▶ [Assignment]: Go line by line through the data below and count those with the string "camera". Give the number only.

#####

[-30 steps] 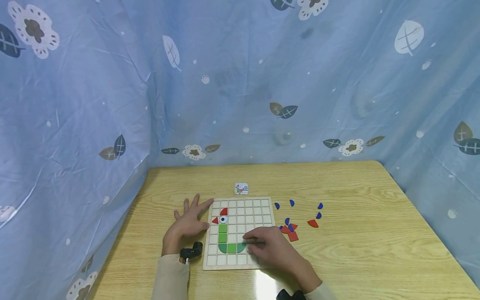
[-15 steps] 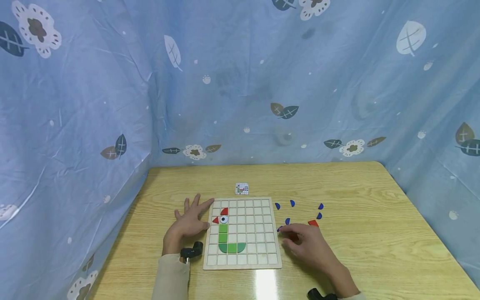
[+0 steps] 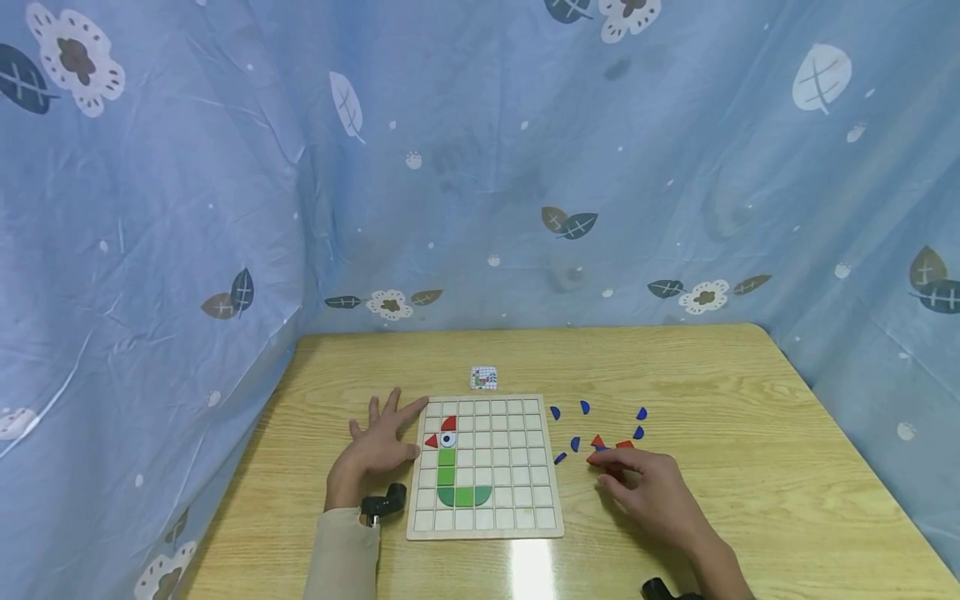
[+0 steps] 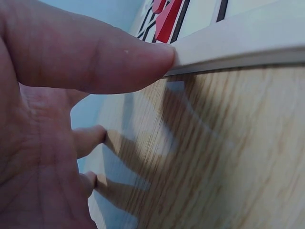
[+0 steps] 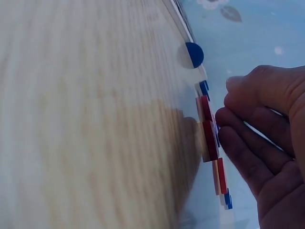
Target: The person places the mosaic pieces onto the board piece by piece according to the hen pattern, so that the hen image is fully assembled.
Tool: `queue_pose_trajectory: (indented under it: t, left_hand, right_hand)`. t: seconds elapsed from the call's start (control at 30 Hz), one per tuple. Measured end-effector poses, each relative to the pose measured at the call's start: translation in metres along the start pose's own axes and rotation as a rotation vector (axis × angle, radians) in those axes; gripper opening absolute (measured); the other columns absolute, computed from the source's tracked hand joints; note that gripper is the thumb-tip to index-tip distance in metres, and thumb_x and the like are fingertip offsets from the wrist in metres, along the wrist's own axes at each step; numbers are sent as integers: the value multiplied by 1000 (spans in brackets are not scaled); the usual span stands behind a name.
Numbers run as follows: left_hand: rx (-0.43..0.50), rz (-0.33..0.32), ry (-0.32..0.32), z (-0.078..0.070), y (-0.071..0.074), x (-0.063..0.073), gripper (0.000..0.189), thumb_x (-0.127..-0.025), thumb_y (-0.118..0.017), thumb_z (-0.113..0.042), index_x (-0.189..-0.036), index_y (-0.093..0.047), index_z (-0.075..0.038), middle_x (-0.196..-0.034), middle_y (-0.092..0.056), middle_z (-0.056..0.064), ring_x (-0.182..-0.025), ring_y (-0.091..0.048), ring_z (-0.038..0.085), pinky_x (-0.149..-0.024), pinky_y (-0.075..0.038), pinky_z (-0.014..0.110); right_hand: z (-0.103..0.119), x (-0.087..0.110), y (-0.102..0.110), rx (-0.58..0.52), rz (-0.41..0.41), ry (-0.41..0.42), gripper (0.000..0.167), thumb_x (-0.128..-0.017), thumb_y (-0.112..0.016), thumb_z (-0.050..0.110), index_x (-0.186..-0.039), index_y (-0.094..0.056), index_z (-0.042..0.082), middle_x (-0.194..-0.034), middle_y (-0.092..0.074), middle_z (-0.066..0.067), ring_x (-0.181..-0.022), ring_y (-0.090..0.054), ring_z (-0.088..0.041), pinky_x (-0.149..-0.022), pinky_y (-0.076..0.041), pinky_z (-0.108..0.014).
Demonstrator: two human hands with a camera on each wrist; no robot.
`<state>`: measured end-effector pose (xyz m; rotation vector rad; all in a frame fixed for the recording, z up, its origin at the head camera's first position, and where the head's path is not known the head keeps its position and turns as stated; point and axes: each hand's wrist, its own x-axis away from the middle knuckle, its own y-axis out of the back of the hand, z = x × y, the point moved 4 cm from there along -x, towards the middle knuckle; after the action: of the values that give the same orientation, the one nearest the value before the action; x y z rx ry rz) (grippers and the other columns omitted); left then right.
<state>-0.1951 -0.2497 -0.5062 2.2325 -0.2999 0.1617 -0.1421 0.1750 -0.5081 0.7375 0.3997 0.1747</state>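
Note:
My left hand (image 3: 377, 446) is spread on the table at the wooden grid board's (image 3: 506, 458) left side. In the left wrist view its thumb tip touches the board's edge (image 4: 238, 47). Green pieces (image 3: 464, 497), a round eye piece (image 3: 447, 439) and red pieces (image 3: 448, 423) form a bird-like shape in the grid's left part. My right hand (image 3: 656, 492) is right of the board, fingers loosely bent over a small cluster of red pieces (image 3: 597, 441) and partly hiding it. The right wrist view shows red blocks (image 5: 209, 140) right beside the fingertips, with none between them.
Blue half-round pieces (image 3: 575, 444) lie scattered between the board and the right hand and farther back. One thin blue piece (image 3: 560, 458) sits beside the board's right edge. A small printed card (image 3: 483, 377) lies behind the board. A blue patterned curtain (image 3: 480, 167) hangs behind the table.
My right hand has left the board and moved right to the loose pieces. The red cluster has shifted right, while one blue piece stays near the board. My left hand is still.

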Motion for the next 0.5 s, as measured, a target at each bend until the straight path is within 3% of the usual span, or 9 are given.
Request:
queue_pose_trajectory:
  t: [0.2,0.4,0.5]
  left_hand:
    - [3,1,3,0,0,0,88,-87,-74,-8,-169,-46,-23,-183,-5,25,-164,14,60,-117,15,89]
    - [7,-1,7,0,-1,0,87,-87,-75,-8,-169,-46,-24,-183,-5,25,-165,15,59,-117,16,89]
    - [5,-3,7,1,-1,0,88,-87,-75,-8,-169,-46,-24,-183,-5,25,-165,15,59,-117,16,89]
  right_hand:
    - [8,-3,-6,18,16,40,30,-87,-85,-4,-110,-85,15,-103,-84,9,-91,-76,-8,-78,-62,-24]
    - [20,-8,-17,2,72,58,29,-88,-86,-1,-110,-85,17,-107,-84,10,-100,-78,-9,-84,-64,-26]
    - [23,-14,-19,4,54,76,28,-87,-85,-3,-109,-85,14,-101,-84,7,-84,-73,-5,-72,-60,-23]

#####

▶ [Final answer]: 2